_WHAT IS NEEDED_.
Go through the material below, count the lines with the word "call", and reply with the count alone.

══ PROVIDED DATA ══

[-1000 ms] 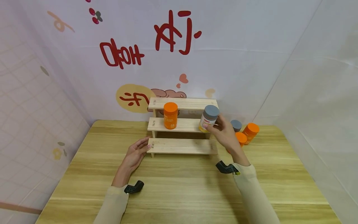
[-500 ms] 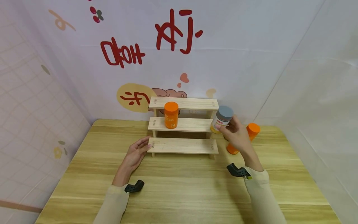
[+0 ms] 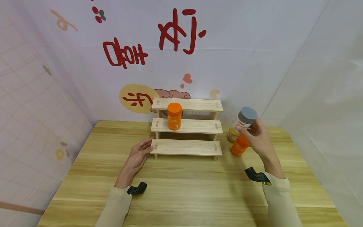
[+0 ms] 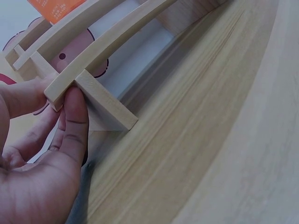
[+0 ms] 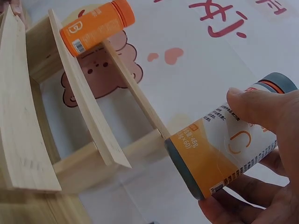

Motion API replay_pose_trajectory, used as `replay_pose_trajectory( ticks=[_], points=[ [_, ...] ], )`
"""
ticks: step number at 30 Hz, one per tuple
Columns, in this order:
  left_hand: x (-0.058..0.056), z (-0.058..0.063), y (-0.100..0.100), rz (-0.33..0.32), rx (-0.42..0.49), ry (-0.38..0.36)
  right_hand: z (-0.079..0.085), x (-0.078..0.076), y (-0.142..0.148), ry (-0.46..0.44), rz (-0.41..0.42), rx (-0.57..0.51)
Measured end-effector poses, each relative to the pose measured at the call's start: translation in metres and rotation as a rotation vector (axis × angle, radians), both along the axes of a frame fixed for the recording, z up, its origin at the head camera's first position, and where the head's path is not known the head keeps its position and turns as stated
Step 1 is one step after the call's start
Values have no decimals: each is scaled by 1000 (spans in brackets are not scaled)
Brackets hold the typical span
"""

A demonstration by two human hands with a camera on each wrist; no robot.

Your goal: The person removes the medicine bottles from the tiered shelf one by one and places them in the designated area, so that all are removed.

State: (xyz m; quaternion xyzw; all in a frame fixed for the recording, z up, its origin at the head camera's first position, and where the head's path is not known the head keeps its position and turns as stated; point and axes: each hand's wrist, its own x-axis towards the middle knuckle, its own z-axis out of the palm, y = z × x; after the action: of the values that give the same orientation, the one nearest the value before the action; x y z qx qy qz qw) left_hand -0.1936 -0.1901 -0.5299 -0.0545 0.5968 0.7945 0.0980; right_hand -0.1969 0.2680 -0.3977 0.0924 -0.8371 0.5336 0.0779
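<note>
My right hand (image 3: 261, 138) grips a supplement bottle (image 3: 243, 122) with a grey lid and white-and-yellow label, held tilted in the air right of the rack. In the right wrist view, thumb and fingers wrap this bottle (image 5: 229, 140). My left hand (image 3: 139, 156) pinches the left end of a three-tier wooden shelf rack (image 3: 185, 147) at its lowest board. The left wrist view shows the thumb above that board (image 4: 107, 49) and a finger beneath. An orange bottle (image 3: 174, 117) stands upright on the middle tier, towards the left.
Right of the rack, an orange bottle (image 3: 239, 148) stands on the wooden table (image 3: 181, 189). Behind it shows the lower part of another yellow-and-white bottle (image 3: 232, 136), mostly covered by the held one. A printed white backdrop (image 3: 241, 63) rises behind the rack.
My right hand has carried the grey-lidded bottle rightward, from in front of the middle tier's right end to beyond the rack. It now covers the farther orange bottle. My left hand stays put.
</note>
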Motion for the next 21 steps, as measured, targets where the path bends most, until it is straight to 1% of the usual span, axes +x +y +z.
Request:
replay_pose_trajectory(
  ticks=[4,10,16,21],
  points=[
    [0,0,0,-1,-2,8,0,4,12,7,-29,22],
    [1,-1,0,-8,-7,4,-4,10,28,-38,-74,44],
    [0,-1,1,-5,-3,13,-10,15,45,-25,-122,88],
    [0,-1,0,-9,-4,16,-18,18,60,-31,-161,116]
  ],
)
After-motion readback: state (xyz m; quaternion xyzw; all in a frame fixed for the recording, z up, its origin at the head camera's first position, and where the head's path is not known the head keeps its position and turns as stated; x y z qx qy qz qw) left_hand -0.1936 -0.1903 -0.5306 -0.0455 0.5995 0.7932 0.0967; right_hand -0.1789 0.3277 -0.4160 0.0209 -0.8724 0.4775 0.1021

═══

_ANSWER TO THE PROBLEM_.
2